◆ **DIRECTIONS FOR THIS TASK**: Scan the material below for the string "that", and copy every line where it shows up.
************
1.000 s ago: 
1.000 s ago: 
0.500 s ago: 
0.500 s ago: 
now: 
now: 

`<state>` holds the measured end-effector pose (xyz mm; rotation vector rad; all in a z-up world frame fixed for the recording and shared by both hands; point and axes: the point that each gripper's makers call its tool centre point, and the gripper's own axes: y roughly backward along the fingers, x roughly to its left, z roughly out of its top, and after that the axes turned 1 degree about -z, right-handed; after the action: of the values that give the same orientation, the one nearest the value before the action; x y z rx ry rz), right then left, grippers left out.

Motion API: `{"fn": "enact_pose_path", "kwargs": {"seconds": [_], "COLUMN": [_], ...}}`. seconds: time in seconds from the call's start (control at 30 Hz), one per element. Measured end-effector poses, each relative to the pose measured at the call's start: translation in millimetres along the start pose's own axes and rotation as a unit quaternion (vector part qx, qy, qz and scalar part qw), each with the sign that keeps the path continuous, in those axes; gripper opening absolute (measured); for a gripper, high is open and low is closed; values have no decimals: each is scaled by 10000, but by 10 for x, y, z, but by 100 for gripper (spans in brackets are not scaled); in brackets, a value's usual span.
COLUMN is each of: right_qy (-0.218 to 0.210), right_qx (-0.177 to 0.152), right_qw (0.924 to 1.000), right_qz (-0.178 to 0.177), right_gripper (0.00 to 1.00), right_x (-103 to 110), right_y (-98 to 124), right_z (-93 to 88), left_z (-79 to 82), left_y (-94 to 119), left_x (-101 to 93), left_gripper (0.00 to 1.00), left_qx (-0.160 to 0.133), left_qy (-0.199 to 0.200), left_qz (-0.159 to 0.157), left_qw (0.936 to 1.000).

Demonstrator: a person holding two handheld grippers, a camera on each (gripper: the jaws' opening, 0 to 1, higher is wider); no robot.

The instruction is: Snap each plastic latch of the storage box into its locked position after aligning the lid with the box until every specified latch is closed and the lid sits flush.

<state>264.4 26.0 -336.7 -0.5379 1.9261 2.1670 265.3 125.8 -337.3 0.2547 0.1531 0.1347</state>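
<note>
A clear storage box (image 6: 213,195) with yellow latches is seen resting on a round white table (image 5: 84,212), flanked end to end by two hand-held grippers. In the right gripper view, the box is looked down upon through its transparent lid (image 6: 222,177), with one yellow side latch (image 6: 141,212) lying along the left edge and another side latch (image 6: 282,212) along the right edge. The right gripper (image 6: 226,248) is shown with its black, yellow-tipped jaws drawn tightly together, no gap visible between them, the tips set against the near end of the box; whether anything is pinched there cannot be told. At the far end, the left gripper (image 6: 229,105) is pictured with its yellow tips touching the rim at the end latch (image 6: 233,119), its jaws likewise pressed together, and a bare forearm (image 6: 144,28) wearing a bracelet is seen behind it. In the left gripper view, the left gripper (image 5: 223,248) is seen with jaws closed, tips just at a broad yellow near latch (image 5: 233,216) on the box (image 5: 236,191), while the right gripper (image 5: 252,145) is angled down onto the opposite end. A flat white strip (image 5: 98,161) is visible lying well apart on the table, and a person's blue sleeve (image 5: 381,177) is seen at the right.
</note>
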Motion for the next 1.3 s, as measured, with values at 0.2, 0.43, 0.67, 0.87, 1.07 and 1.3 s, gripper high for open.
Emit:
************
◆ **WRITTEN SOLUTION**:
`<state>` holds the measured end-effector pose (xyz mm; rotation vector rad; all in a z-up world frame fixed for the recording and shared by both hands; point and axes: the point that each gripper's makers call its tool centre point, and the gripper's own axes: y roughly backward along the fingers, x roughly to its left, z roughly out of its top, and after that the axes turned 1 degree about -z, right-handed; after the action: of the values that give the same orientation, the one nearest the value before the action; x y z rx ry rz), right then left, grippers left out.
Motion API: `{"fn": "enact_pose_path", "kwargs": {"seconds": [_], "COLUMN": [_], ...}}`. seconds: time in seconds from the call's start (control at 30 Hz), one per element. Measured end-effector poses, each relative to the pose measured at the call's start: translation in millimetres along the start pose's own axes and rotation as a unit quaternion (vector part qx, qy, qz and scalar part qw), each with the sign that keeps the path continuous, in those axes; gripper opening absolute (measured); for a gripper, high is open and low is closed; values have no decimals: each is scaled by 10000, but by 10 for x, y, z, but by 100 for gripper (spans in brackets are not scaled); in brackets, a value's usual span.

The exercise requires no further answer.